このアンテナはコーナレフレクター・アンテナと呼ばれるもので、巧く作れば送受信能力は10倍も向上します。 但し、子機内部のアンテナのインピーダンスが下がるために不整合損失が増えますから、たぶん10倍には届きません。
無線LANの親機や子機に外部アンテナに接続する端子が付いている場合には、コーリニアアレイアンテナも使えます。針金で作った簡単なものでもレフレクターアンテナ以上に使えます。

効果なほどは判りませんが、妨害電波を防ぐだけなら、妨害電波が飛んでくる方向と無線LAN機器の間に大きなアルミシートを貼ってしまうことです。

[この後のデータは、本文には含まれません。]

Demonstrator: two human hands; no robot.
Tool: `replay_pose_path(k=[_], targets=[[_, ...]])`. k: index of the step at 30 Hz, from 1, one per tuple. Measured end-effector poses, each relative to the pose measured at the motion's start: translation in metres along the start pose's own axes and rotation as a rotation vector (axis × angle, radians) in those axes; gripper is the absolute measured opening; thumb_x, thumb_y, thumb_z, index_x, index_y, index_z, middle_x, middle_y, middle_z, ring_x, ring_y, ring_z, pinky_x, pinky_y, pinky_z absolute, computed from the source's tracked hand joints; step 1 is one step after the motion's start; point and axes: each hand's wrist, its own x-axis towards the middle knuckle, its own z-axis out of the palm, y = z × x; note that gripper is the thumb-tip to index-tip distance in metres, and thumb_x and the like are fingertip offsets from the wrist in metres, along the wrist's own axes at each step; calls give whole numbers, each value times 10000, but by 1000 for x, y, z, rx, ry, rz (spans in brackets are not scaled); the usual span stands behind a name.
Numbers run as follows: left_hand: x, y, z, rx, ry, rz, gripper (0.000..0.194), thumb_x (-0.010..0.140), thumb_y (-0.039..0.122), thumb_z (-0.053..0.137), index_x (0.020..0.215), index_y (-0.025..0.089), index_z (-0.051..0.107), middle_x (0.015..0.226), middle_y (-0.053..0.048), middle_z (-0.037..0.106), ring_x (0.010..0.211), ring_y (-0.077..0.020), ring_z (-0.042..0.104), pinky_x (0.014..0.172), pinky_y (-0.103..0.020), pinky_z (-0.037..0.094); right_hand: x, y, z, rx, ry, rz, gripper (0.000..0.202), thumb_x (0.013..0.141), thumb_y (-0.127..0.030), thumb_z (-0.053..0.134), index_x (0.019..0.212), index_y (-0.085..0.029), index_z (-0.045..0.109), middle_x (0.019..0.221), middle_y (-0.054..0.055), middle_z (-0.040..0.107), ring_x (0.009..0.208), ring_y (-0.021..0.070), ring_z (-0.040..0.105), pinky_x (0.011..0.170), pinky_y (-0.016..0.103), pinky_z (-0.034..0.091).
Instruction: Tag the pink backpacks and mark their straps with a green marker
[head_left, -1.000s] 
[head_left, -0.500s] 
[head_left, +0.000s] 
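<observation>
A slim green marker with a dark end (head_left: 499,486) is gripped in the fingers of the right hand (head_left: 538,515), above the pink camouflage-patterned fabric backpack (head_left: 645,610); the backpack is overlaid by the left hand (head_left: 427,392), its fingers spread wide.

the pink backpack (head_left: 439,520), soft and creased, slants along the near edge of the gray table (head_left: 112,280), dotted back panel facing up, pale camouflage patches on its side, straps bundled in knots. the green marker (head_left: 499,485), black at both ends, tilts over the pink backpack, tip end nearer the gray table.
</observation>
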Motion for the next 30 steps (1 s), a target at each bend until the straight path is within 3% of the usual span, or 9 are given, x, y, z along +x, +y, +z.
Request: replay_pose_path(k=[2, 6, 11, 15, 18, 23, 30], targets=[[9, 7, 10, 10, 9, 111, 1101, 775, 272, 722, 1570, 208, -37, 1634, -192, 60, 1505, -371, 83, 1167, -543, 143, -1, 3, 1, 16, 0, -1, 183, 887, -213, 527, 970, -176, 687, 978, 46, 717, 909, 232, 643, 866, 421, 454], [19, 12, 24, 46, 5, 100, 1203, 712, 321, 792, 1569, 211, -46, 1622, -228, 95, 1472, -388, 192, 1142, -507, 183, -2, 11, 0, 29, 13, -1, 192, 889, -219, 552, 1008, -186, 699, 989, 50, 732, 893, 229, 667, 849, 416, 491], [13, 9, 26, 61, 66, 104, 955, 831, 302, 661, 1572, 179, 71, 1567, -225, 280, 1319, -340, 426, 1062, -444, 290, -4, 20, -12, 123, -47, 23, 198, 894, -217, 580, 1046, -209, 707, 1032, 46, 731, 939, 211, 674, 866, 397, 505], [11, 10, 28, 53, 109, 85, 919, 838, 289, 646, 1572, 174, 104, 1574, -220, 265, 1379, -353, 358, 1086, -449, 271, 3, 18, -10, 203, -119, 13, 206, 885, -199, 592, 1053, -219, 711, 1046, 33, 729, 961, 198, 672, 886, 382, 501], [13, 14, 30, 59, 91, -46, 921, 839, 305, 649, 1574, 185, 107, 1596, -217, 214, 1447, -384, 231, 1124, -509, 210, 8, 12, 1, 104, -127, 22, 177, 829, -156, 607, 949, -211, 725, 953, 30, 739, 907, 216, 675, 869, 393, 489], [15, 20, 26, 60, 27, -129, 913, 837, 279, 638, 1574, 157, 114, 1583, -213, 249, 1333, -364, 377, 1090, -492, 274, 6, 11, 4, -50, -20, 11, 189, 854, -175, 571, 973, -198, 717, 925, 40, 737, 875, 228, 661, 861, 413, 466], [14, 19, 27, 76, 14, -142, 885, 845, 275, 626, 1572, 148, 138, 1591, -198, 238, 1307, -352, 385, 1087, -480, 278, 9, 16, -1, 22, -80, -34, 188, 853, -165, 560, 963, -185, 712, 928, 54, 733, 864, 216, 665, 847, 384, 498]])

例えば、木造アパートにお住まいで、隣室でも無線LANを使っているというときには、隣室の間の壁に、ホットカーペットの下に敷いて床に熱が逃げないようにするアルミシートを貼ってみるとか。 薄っぺらいものが百均ショップで210円で売っていました。
アルミシートで送受信能力を高めることも出来ます。
アルミシート:親機 ⇔ 子機:アルミシート
という配置にすれば、子機や親機の反対方向に飛んでいってしまう電波が、アルミシートで反射してアンテナに当たるので多少ですが、改善が見込めます。 (理論的にはアンテナの虚像が1本増えるので2倍になります)

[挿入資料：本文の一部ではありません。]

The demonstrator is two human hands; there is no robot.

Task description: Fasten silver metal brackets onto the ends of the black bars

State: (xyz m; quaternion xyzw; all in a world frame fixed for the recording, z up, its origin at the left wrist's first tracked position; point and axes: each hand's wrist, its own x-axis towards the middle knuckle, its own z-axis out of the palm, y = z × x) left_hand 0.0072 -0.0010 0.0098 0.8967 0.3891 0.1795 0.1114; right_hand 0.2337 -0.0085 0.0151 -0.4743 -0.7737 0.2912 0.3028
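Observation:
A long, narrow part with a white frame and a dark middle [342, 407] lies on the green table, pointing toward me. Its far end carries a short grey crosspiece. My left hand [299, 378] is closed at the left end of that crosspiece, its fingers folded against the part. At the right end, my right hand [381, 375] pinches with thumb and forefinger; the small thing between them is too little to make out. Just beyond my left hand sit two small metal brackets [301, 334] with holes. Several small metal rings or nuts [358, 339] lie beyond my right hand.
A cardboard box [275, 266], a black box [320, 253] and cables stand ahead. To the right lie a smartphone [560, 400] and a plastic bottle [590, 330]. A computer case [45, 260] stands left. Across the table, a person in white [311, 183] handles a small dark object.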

また、光を鏡に反射させて方向を曲げるように、周波数が高い電波になると、鏡の代わりに比較的小さな金属板を置いて曲げることができます。 マイクロ波回線では無給電中継機と呼ばれています。

さて、無線LANに自作アンテナを付けると法律に触れる理由です。
無線LANの無線機器は、アンテナを含めて無線機器が「技術基準適合証明」を受けているので、誰でも申請などの手続きをせずに使えます。
アンテナの自作或いは自作部分を付加、市販アンテナの改造、無線機器本体のケースを開けるなどをすると、技術基準適合証明の効力が失われて、不法無線局の開局に当たります。
受信するだけならどんなアンテナや機器を使おうと自由ですが、無線LANの機器はパケットを送信するので違反になり、 ソフトウェアーで受信専用に変更しても、設定を変更するだけで容易に送信状態に変更できるので違反になります。
直ぐに使える状態の、無線局免許の要る無線機、無線従事者資格の必要な無線機を持っていると取締りの対象になります。
違法無線局の開局が許されるのは、自身や他人の生命財産を守る手段が無線局の開局しかないと思われたときです。
電波は小出力でも遠くまで届く便利なものなので、 電波が届く範囲を必要最小限にして、電波の便利さを出来るだけ多くの人と享受しようというのが電波法の趣旨です。